L’éducation artistique | Sir Herbert Read
Dans presque tous les pays du monde, on comprend aujourd’hui que l’éducation au moyen de l’art (plus que l’éducation artistique) dépasse le domaine restreint de l’éducation pure.
Les raisons en sont diverses, mais, pour résumer un sujet complexe, je dirai que si le besoin de réforme dans les méthodes d’enseignement de l’art se fait sentir depuis longtemps, s’il est même reconnu par tous (à l’exception de quelques admirateurs obstinés des traditions académiques), les conséquences de ce mouvement ne sont pas encore pleinement acceptées par le grand public.
L’éducation par l’art revêt une importance qui dépasse la sphère professionnelle, et ceci pour deux raisons.

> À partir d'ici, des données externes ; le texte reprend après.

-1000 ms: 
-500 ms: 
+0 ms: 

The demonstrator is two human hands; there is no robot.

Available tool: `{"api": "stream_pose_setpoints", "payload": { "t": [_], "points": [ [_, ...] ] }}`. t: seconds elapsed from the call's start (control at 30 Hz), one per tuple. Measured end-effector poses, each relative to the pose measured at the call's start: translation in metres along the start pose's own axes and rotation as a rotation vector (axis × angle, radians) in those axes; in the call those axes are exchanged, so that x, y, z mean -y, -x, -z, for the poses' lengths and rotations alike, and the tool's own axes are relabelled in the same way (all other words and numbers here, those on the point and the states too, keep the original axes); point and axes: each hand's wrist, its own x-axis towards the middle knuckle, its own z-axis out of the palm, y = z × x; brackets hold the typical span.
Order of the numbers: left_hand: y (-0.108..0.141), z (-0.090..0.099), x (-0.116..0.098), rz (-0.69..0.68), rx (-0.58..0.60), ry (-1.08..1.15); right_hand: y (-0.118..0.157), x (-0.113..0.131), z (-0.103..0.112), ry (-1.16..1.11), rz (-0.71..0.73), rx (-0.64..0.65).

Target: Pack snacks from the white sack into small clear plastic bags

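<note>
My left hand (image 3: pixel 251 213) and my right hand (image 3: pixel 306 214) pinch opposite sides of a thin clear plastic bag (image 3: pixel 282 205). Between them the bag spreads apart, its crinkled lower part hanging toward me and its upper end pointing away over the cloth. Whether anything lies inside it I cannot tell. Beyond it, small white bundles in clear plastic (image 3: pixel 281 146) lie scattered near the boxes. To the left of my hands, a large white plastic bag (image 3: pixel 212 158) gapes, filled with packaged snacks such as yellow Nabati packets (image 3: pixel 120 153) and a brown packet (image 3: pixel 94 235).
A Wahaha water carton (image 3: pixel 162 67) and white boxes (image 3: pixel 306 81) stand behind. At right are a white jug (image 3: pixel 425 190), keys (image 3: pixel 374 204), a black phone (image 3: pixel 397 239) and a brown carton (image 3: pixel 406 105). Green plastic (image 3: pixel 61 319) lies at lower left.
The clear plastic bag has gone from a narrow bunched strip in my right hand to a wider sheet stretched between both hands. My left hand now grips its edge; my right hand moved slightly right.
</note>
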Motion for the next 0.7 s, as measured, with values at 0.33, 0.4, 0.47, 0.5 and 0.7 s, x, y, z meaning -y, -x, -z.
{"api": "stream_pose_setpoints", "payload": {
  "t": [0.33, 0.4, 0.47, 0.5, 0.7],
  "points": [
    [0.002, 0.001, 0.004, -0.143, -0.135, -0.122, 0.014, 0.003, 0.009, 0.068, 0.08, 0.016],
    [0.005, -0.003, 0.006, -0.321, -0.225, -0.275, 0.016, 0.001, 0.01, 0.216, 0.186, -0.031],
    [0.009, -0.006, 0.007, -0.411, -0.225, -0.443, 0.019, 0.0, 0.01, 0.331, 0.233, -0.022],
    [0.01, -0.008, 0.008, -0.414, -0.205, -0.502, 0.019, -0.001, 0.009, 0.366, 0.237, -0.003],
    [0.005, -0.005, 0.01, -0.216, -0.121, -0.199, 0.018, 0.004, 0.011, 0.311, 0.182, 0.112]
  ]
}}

La première est psychologique. Platon l’a clairement exposée il y a plus de deux mille ans. Le développement d’une personnalité dotée d’une âme harmonieuse et sereine dépend de la capacité pour l’individu de réaliser un équilibre entre le monde intérieur des instincts et des désirs, et d’autre part le monde extérieur; il dépend donc de la faculté d’adaptation au milieu, selon des normes satisfaisantes (et anoblissantes, aurait ajouté Platon). L’équilibre psychique implique pour l’homme plus qu ’une simple possibilité de survie, au sens biologique du mot. Depuis que nous avons développé notre conscience, nous avons besoin non seulement de satisfaction animale, mais encore de cet état mental que nous appelons tantôt contentement, tantôt sérénité, tantôt bonheur. L’activité créatrice, la faculté d’adaptation au monde extérieur selon des normes satisfaisantes, tel est le moyen le plus direct et le plus positif pour obtenir cet équilibre mental. Une partie du monde extérieur, auquel nous devons nous adapter, est constituée non seulement d’objets mais aussi de personnes. Nous vivons en groupes: en familles, en collectivités urbaines, en nations. Nous avons besoin de communiquer avec ces « autres gens », et, à cette fin, nous avons créé plusieurs langages. Pour exprimer nos pensées rationnelles, nous possédons un système de signes, savamment organisé en combinaisons de mots et en syntaxe logique. Mais un langage verbal
ne peut pas communiquer nos états d’âme, nos émotions, nos intuitions irrationnelles ou supra-rationnelles. A cette fin nous avons créé le discours symbolique, qui est un langage non pas de mots mais d’images —« formes perceptibles qui expriment le sentiment humain » (Suzanne Langer). L’Art est un nom générique pour ce langage symbolique dans toutes ses
variantes. La fonction de l’art est de créer et de perfectionner les formes qui constituent ce langage symbolique, visant à transmettre à la sensibilité humaine une sorte de connaissance qui ne peut être transmise par d’autres moyens. De l’exercice de cette activité créatrice dépend le développement de la sensibilité elle-même, et c’est pour cette raison que l’art revêt une si grande importance dans la vie intellectuelle et même dans la vie productive (industrielle) de l’humanité. Les sciences dépendent fondamentalement d’instruments que leur ont légué les arts. Un peuple ne peut devenir une nation, au sens historique et culturel, que si la vie de la communauté s’exprime au travers d ’œuvres d’art appropriées et durables. Si harmonieux et serein que soit le tempérament de l’homme, il ne se sentira pas heureux tant qu'il n’aura pas participé à des activités collectives. La plupart de ces activités consiste en des jeux et des compétitions, ce qu’il ne faut pas déplorer. L’Art lui-même n’est-il pas une sorte de jeu? Et comme l’a dit Platon, la vie, elle aussi, gagne à être considérée comme
un jeu. La plupart des jeux nous épuisent physiquement (agréablement aussi), mais l’art est une sorte de jeu qui nous vitalise et qui revigore la communauté. C’est pourquoi, tout au cours de l’histoire, les périodes les plus marquantes et qui méritent notre plus profonde sympathie et notre admiration sont celles qui ont vu l’art s’épanouir.